** EXERCISE REQUIREMENTS **
Without any images, write the data out exactly as it appears.

┄┄┄┄┄┄┄┄┄┄┄┄┄┄┄┄┄┄┄┄

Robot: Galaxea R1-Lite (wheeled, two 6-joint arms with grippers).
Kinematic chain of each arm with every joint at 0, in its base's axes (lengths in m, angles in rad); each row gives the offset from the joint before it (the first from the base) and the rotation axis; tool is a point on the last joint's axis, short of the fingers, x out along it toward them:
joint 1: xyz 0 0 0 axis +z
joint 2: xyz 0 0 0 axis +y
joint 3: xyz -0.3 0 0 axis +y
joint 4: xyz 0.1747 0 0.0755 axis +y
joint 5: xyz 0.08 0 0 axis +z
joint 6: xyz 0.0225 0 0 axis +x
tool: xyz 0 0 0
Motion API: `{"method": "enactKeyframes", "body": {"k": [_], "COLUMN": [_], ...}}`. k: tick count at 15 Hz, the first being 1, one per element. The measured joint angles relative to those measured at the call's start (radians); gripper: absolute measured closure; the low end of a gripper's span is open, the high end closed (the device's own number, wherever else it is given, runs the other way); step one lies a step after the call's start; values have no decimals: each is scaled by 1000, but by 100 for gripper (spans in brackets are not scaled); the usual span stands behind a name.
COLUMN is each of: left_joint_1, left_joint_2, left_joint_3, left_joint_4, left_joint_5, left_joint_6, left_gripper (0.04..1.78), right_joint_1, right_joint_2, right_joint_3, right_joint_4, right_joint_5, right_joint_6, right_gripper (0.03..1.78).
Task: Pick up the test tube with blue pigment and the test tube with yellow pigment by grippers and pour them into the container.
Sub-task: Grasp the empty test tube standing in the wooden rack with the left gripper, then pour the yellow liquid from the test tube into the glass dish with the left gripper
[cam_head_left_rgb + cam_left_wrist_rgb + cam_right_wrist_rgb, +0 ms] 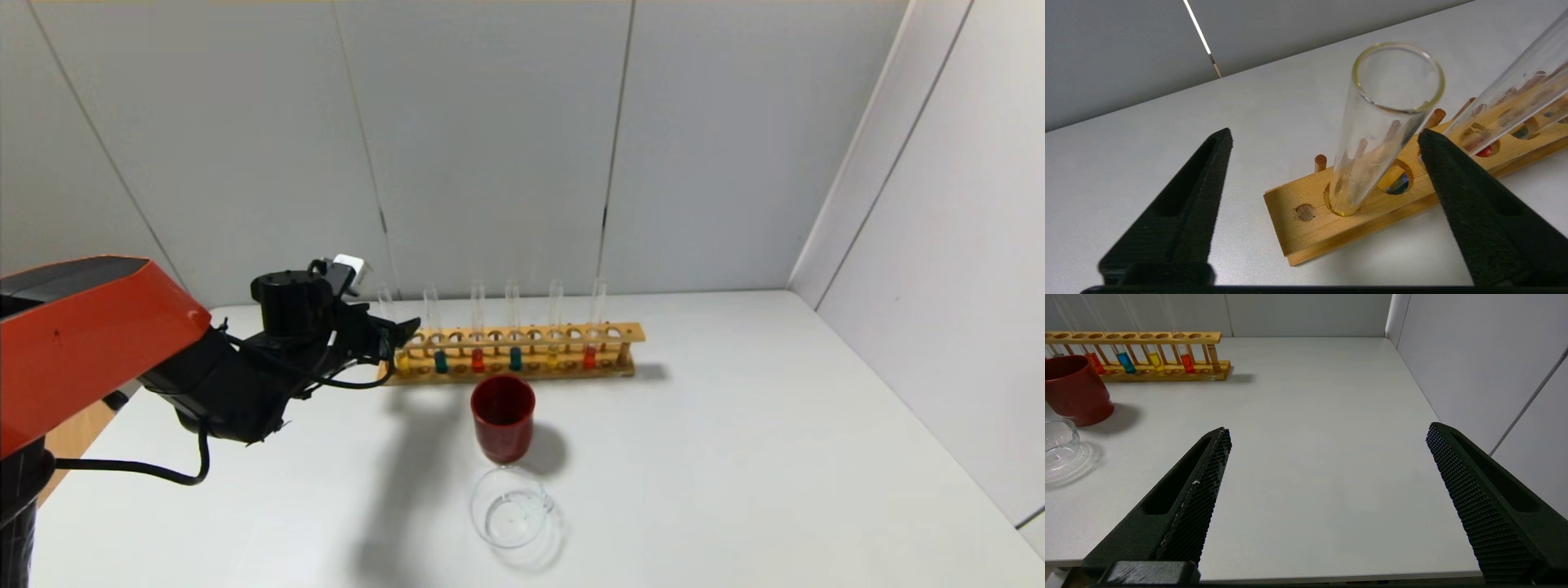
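Jaws of the left gripper point(1325, 136) gape around the upright test tube with yellow pigment point(1372, 139), mouth up.

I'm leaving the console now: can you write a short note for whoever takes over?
Left pincer: open, straddling the end test tube with yellow pigment, not yet closed on it.
Right pincer: open, idle over bare table.
All six tubes sit in the wooden rack; nearest test tube with blue pigment is next along.
Container empty, in front of the red cup.
Done: approach. Left: grasp, lift, pour both.
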Motion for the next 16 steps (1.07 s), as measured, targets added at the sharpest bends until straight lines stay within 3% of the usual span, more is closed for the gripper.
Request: {"method": "enactKeyframes", "body": {"k": [7, 11, 16], "left_joint_1": [-14, -25, -25], "left_joint_2": [-1, -15, -124], "left_joint_3": [-9, -14, -87], "left_joint_4": [1, 13, 182], "left_joint_5": [6, 31, 34], "left_joint_6": [0, 2, 3], "left_gripper": [144, 150, 150], "right_joint_1": [0, 0, 0], "right_joint_2": [0, 0, 0], "right_joint_3": [1, 1, 0], "right_joint_4": [0, 0, 0], "right_joint_5": [0, 0, 0], "right_joint_6": [0, 0, 0], "right_gripper": [7, 7, 7]}}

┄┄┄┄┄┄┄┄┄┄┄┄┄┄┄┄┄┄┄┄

** ANSWER **
Robot: Galaxea R1-Lite (wheeled, two 6-joint arms with grippers).
Kinematic chain of each arm with every joint at 0, in its base's axes (lengths in m, angles in rad); each row gives the offset from the joint before it (the first from the base) and the rotation axis; tool is a point on the last joint's axis, short of the fingers, x out along it toward them:
joint 1: xyz 0 0 0 axis +z
joint 2: xyz 0 0 0 axis +y
joint 3: xyz -0.3 0 0 axis +y
joint 4: xyz 0.1747 0 0.0755 axis +y
joint 5: xyz 0.08 0 0 axis +z
joint 6: xyz 0.0225 0 0 axis +x
tool: xyz 0 0 0
Motion API: `{"method": "enactKeyframes", "body": {"k": [_], "COLUMN": [_], ...}}`. k: tick count at 15 Hz, the first being 1, one per element. The measured joint angles relative to those measured at the call's start (radians); gripper: absolute measured closure; the low end of a gripper's span is open, the high end closed (the device's own number, wherever else it is given, runs the other way); step one lies a step after the call's start; values have no decimals: each is scaled by 1000, but by 100 for gripper (spans in brackets are not scaled); the usual span stands behind a name.
COLUMN is each of: left_joint_1, left_joint_2, left_joint_3, left_joint_4, left_joint_5, left_joint_6, left_gripper (0.04..1.78), right_joint_1, right_joint_2, right_joint_3, right_joint_4, right_joint_5, right_joint_6, right_gripper (0.03..1.78).
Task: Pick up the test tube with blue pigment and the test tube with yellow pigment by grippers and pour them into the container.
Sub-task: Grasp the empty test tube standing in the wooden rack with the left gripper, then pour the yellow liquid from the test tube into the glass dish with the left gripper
[cam_head_left_rgb + cam_left_wrist_rgb + cam_right_wrist_rgb, +0 ms] 
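Jaws of the left gripper point(1325, 136) gape around the upright test tube with yellow pigment point(1372, 139), mouth up.

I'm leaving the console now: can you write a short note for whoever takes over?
Left pincer: open, straddling the end test tube with yellow pigment, not yet closed on it.
Right pincer: open, idle over bare table.
All six tubes sit in the wooden rack; nearest test tube with blue pigment is next along.
Container empty, in front of the red cup.
Done: approach. Left: grasp, lift, pour both.
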Motion for the next 16 steps (1.07 s), as measured, targets added at the sharpest bends until straight lines stay within 3% of the usual span, more is closed for the gripper.
Request: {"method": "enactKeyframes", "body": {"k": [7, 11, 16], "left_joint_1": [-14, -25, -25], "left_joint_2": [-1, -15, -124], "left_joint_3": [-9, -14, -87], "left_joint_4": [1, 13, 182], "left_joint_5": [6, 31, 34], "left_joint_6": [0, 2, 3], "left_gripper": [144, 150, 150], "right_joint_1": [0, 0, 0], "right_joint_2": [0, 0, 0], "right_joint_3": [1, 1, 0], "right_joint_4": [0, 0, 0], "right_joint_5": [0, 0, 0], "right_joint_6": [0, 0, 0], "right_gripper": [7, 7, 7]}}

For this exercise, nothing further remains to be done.